(ASSIGNED TASK) Which lines below include "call"? Copy them all.

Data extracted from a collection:
*** Begin section ***

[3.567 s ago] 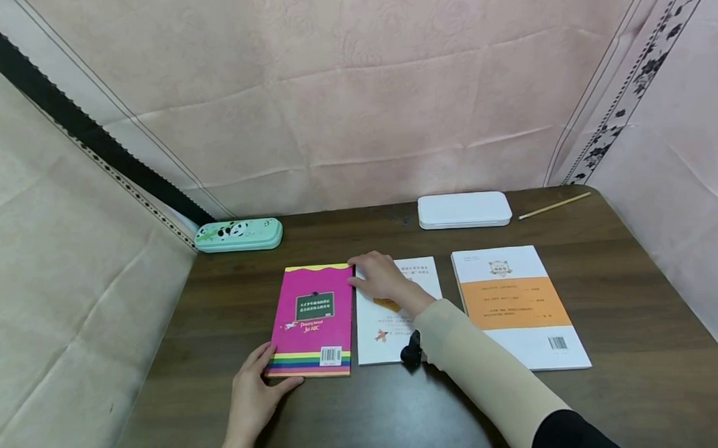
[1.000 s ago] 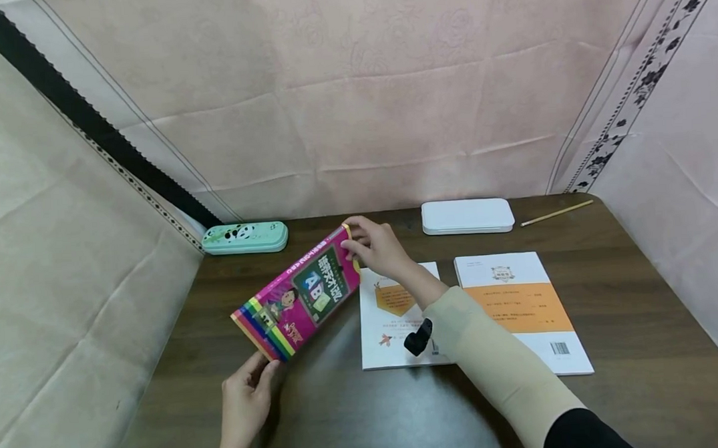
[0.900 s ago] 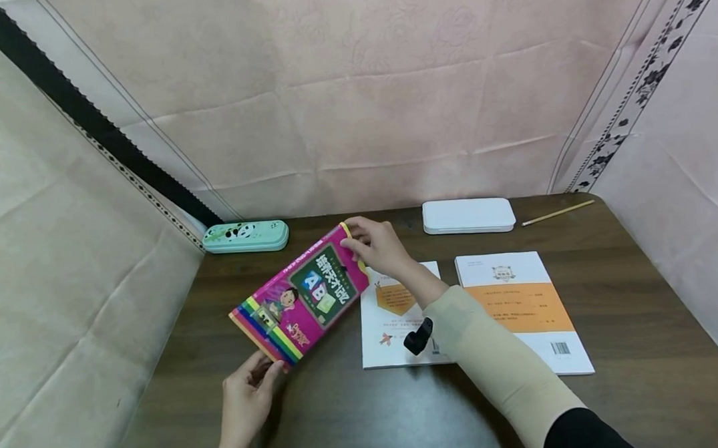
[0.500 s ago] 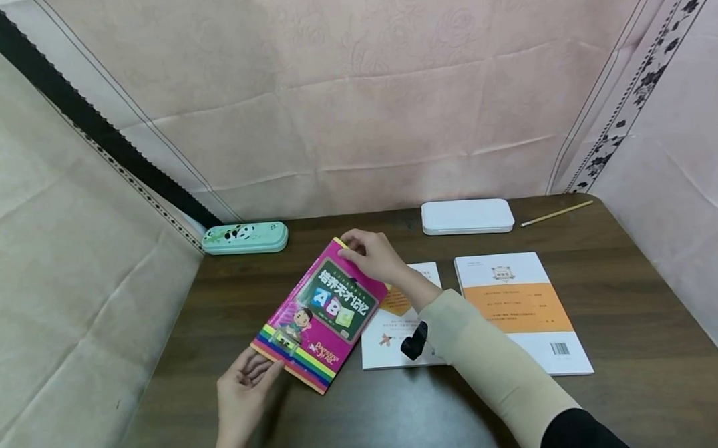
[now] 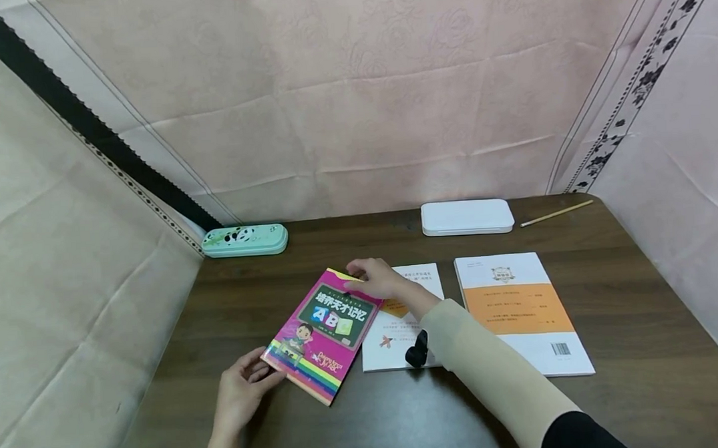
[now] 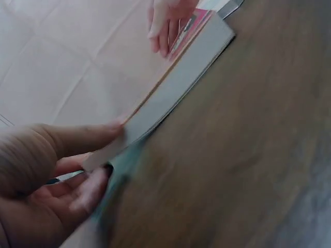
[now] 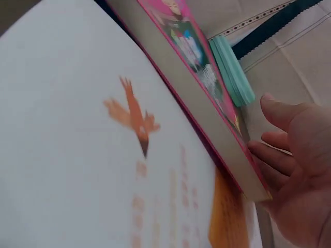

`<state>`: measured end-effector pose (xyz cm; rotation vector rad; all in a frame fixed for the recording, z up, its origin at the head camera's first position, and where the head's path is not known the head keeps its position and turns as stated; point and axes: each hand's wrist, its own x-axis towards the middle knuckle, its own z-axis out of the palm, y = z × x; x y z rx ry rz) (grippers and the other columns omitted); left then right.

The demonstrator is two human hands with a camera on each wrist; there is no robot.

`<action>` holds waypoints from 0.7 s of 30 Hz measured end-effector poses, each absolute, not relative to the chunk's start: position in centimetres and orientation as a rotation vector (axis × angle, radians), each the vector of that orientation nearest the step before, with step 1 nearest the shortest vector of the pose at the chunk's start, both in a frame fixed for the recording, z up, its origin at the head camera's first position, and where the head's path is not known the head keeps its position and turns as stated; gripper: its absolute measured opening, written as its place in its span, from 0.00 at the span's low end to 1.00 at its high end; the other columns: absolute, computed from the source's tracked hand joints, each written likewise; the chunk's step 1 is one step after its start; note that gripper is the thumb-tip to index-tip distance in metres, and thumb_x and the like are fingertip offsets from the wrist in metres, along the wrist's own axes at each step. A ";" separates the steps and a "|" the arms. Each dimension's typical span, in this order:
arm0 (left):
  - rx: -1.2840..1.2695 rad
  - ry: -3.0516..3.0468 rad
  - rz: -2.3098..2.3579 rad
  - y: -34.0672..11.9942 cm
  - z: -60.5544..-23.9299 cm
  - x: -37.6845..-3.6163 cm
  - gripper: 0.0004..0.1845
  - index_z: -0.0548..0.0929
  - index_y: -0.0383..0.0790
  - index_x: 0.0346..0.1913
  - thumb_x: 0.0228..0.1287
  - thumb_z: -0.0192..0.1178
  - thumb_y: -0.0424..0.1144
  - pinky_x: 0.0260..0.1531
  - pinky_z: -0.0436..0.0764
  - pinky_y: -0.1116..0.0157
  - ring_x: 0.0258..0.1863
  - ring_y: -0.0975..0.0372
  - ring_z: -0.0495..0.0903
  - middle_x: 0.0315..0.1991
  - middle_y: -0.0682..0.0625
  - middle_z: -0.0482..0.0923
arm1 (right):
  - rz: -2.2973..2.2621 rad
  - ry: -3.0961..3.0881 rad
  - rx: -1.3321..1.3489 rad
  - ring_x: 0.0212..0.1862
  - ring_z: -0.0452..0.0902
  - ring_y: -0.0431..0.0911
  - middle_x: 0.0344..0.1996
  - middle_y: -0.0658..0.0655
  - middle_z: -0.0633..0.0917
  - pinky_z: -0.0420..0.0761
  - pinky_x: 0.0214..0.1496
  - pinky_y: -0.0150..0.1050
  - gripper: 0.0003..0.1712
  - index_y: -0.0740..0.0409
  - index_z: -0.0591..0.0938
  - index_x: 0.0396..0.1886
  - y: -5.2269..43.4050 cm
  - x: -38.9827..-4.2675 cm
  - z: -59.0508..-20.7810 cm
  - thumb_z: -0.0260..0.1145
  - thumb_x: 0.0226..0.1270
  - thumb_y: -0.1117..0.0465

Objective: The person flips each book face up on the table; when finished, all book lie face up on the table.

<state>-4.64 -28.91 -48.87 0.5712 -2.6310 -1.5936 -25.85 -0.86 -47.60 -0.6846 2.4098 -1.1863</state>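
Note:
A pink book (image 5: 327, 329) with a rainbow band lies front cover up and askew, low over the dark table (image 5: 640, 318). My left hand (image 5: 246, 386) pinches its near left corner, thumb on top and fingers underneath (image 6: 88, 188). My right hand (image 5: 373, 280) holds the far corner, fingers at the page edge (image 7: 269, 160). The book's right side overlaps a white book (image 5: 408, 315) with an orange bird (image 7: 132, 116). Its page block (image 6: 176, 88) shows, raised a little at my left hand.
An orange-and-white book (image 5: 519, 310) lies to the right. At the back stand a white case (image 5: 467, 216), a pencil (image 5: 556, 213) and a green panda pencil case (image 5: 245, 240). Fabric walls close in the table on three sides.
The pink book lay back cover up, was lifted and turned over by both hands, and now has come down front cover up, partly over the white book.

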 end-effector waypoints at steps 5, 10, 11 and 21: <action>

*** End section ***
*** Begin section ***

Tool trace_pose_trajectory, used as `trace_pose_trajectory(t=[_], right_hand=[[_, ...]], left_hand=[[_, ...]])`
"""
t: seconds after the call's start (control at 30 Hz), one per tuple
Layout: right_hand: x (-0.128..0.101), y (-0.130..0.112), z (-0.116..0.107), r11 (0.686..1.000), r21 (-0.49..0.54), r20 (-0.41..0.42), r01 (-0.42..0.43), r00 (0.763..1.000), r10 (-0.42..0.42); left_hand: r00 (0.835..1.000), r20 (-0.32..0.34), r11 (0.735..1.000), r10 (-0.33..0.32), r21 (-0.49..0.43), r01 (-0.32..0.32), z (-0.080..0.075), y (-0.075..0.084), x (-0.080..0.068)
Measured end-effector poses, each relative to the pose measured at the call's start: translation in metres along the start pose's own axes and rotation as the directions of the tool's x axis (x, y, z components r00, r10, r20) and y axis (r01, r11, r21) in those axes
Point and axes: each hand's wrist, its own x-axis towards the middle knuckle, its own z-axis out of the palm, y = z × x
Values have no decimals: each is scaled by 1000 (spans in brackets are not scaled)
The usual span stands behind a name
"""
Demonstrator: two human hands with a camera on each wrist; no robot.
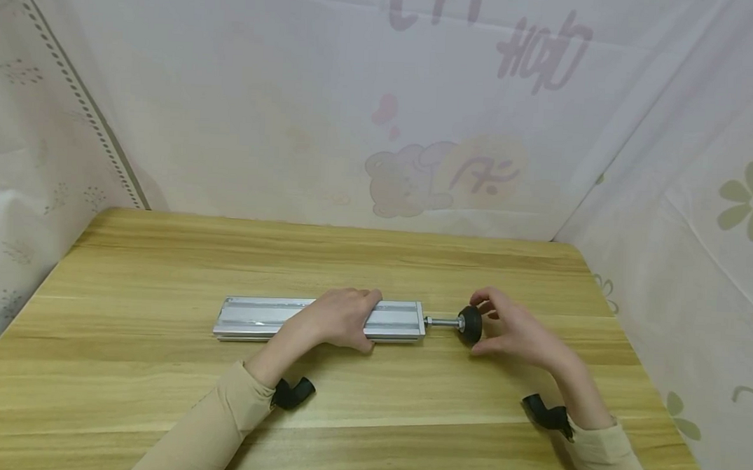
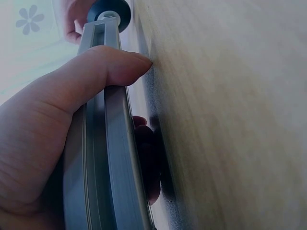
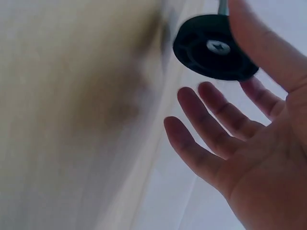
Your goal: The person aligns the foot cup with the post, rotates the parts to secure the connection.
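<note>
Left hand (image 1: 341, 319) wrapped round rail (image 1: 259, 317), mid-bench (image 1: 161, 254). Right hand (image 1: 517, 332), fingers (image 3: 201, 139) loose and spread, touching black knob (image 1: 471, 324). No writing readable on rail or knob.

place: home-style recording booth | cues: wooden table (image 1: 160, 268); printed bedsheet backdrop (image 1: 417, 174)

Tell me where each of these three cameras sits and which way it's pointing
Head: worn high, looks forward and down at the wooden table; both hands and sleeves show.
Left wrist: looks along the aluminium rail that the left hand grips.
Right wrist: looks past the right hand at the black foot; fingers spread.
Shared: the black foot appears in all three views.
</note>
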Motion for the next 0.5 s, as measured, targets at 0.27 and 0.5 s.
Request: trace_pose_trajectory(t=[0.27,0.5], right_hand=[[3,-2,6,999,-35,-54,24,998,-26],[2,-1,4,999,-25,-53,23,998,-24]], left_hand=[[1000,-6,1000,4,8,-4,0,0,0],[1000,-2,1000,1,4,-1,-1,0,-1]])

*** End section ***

(SOLUTION TO THE PROBLEM)
t: seconds after the call's start (control at 30 Hz), one per tuple
Measured end-effector poses, each relative to the pose measured at the call's start: translation in metres along the start pose's own axes and rotation as the directions of the tool's x axis (x, y, z components r00, r10, r20) and y axis (r01, r11, r21) in those axes

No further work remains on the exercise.